Problem details: Quote the listing below in full and exactly as written, but omit every picture.

Data section:
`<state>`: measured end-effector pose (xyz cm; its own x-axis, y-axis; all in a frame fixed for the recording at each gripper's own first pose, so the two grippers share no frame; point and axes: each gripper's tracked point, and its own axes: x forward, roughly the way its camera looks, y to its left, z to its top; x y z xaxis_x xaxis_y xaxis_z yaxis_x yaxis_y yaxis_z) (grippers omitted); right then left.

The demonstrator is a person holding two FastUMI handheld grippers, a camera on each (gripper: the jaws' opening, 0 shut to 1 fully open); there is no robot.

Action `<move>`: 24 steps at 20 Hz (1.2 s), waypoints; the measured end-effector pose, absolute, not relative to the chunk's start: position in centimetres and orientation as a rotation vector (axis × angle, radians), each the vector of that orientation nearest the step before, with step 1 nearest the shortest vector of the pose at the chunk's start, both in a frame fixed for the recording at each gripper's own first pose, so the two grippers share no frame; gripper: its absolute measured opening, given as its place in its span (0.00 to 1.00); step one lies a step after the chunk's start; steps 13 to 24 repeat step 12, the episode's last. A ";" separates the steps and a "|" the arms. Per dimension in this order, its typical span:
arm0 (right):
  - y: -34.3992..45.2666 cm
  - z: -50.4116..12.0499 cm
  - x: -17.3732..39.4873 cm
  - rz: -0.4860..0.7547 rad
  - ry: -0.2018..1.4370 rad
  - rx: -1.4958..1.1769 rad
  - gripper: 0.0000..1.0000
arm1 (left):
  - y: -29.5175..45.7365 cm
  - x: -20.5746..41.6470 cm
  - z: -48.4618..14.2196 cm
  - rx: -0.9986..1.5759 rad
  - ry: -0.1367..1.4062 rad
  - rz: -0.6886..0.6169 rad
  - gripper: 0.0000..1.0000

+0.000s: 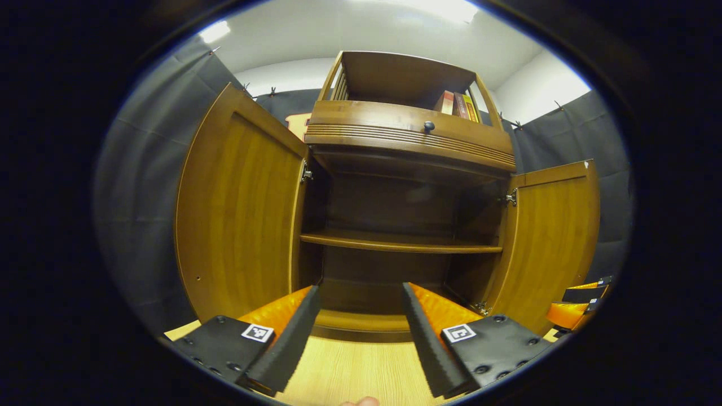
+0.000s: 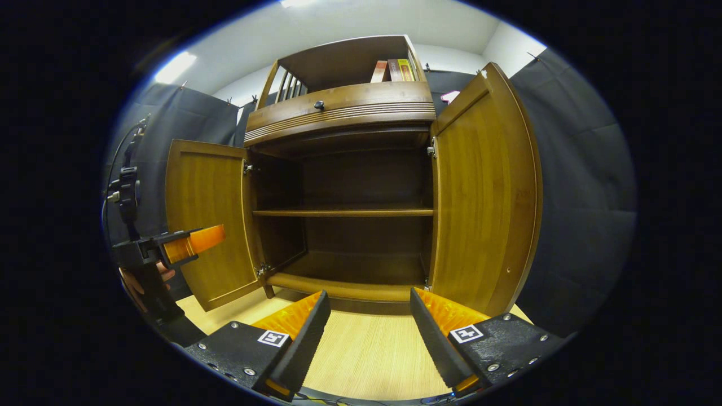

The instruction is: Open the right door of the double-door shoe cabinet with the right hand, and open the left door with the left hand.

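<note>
Both doors of the shoe cabinet (image 1: 409,186) are standing wide open: the left door (image 1: 242,208) is swung out to one side, the right door (image 2: 485,192) to the other, baring the inner shelf (image 2: 344,212). The left gripper (image 1: 361,332) and right gripper (image 2: 369,338) are hanging spread, holding nothing, clear of the wood. The task is looking finished, nothing left to pull.

The left gripper view looks low and straight into the open shoe cabinet (image 1: 395,225) from near its front, slightly left of centre, tilted upward. The right gripper view faces the same cabinet (image 2: 344,208) from slightly right of centre, a little farther back. Both share its inner shelf (image 1: 397,242) (image 2: 343,212), both open doors and the drawer above.
</note>
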<state>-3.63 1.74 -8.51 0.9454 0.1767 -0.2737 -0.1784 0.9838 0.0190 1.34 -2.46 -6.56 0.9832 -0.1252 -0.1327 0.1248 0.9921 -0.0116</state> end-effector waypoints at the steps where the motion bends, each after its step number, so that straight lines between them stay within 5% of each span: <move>1: 1.7 -8.6 -3.7 0.181 0.280 -0.004 0.88 | -1.9 1.3 -6.5 -0.005 0.134 -0.116 0.96; 24: 1.8 -9.0 -3.7 0.174 0.294 0.015 0.88 | -1.2 1.0 -6.0 0.026 0.111 -0.107 0.95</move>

Solution for this problem:
`<state>`: measured end-effector pose (xyz cm; its own x-axis, y-axis; all in a frame fixed for the recording at each gripper's own first pose, so the two grippers share no frame; point and axes: each gripper's tracked point, and its own axes: x forward, roughly the way its camera looks, y to its left, z to its top; x y z xaxis_x xaxis_y xaxis_z yaxis_x yaxis_y yaxis_z) (grippers omitted); right then left.

The demonstrator is a person holding two FastUMI handheld grippers, a camera on each (gripper: the jaws' opening, 0 shut to 1 fully open); there is no robot.

Action `<move>`: 24 steps at 20 Hz (1.2 s), waypoints; the measured end-effector pose, absolute, not relative to the chunk's start: position in centimetres and orientation as a rotation vector (axis × angle, radians), each the vector of that orientation nearest the step before, with step 1 nearest the shortest vector of the pose at the chunk's start, both in a frame fixed for the recording at each gripper's own first pose, so the two grippers share no frame; gripper: its absolute measured opening, given as its place in its span (0.00 to 1.00); step one lies a step after the chunk's start; steps 13 to 24 repeat step 12, the episode's last. A ";" separates the steps and a "|" the arms. Per dimension in this order, its typical span:
arm0 (right):
  - y: -34.3992..45.2666 cm
  - z: -50.4116..12.0499 cm
  - x: -17.3732..39.4873 cm
  - rz: -0.4860..0.7547 rad
  - ry: -0.2018..1.4370 rad
  - rx: -1.4958..1.1769 rad
  - gripper: 0.0000..1.0000
arm1 (left):
  - y: -29.5175..45.7365 cm
  - x: -20.5746..41.6470 cm
  - z: -48.4618..14.2196 cm
  - rx: -0.9986..1.5759 rad
  - ry: -0.1367..1.4062 rad
  - rz: -0.6886..0.6169 rad
  - gripper: 0.0000..1.0000

+0.000s: 
+0.000s: 

The instruction is: Open the right door of the double-door shoe cabinet with the right hand, and open the left door with the left hand.

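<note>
Both doors of the shoe cabinet (image 1: 409,186) are standing wide open: the left door (image 1: 242,208) is swung out to one side, the right door (image 2: 485,192) to the other, baring the inner shelf (image 2: 344,212). The left gripper (image 1: 361,332) and right gripper (image 2: 369,338) are hanging spread, holding nothing, clear of the wood. The task is looking finished, nothing left to pull.

The left gripper view looks low and straight into the open shoe cabinet (image 1: 395,225) from near its front, slightly left of centre, tilted upward. The right gripper view faces the same cabinet (image 2: 344,208) from slightly right of centre, a little farther back. Both share its inner shelf (image 1: 397,242) (image 2: 343,212), both open doors and the drawer above.
</note>
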<state>-3.63 1.74 -8.51 0.9454 0.1767 -0.2737 -0.1784 0.9838 0.0190 1.34 -2.46 -6.56 0.9832 -0.1252 -0.1327 0.1248 0.9921 -0.0116</state> end-effector waypoints at the steps where the motion bends, each after its step number, so that straight lines between them stay within 5% of each span: <move>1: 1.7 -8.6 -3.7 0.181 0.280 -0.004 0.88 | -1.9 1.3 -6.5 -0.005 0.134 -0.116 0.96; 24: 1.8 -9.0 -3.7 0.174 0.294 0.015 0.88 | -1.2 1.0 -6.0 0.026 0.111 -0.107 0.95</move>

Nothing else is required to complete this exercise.